Background: Bone metastasis in advanced cancer is challenging because of pain, functional issues, and reduced life expectancy. Treatment planning is complex, with consideration of factors such as location, symptoms, and prognosis. Prognostic models help guide treatment choices, with Skeletal Oncology Research Group machine-learning algorithms (SORG-MLAs) showing promise in predicting survival for initial spinal metastases and extremity metastases treated with surgery or radiotherapy. Improved therapies extend patient lifespans, increasing the risk of subsequent skeletal-related events (SREs). Patients experiencing subsequent SREs often suffer from disease progression, indicating a deteriorating condition.

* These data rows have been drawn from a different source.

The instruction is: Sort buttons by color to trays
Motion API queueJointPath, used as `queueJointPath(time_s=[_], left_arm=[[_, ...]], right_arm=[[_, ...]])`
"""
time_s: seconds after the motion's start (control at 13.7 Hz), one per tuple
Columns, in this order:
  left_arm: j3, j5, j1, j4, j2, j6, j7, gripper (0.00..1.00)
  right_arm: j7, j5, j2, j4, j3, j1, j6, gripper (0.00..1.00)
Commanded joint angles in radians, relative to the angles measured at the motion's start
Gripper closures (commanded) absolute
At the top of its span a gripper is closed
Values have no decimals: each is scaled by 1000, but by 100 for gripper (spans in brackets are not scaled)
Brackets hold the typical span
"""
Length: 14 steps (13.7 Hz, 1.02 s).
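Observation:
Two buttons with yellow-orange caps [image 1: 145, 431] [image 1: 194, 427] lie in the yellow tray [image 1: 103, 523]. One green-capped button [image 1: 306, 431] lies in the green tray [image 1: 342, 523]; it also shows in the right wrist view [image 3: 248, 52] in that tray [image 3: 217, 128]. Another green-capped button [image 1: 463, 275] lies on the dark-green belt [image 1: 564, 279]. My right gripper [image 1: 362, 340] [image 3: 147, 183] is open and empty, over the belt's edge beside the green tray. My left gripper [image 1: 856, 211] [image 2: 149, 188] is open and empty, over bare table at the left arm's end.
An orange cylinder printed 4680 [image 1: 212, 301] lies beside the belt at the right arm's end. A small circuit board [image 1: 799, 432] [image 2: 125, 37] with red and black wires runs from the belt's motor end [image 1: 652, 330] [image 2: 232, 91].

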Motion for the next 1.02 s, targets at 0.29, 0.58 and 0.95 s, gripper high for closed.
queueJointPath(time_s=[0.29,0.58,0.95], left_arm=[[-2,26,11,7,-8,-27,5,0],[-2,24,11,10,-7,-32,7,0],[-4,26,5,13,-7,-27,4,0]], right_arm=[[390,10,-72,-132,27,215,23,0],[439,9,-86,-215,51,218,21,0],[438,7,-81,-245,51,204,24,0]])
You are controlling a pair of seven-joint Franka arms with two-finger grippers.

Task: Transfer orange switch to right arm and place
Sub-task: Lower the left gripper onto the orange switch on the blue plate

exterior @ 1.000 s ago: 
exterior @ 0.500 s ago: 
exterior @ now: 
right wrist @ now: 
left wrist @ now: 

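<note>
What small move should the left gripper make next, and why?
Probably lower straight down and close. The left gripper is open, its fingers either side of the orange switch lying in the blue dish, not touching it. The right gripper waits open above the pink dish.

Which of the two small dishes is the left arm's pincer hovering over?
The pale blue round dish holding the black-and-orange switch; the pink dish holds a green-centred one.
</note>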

For these patients, a thorough evaluation, including accurate survival prediction, is essential to determine the most appropriate treatment and avoid aggressive surgical treatment for patients with a poor survival likelihood. Patients experiencing subsequent SREs often suffer from disease progression, indicating a deteriorating condition. However, some variables in the SORG prediction model, such as tumor histology, visceral metastasis, and previous systemic therapies, might remain consistent between initial and subsequent SREs. Given the prognostic difference between patients with and without a subsequent SRE, the efficacy of established prognostic models-originally designed for individuals with an initial SRE-in addressing a subsequent SRE remains uncertain. Therefore, it is crucial to verify the model's utility for subsequent SREs.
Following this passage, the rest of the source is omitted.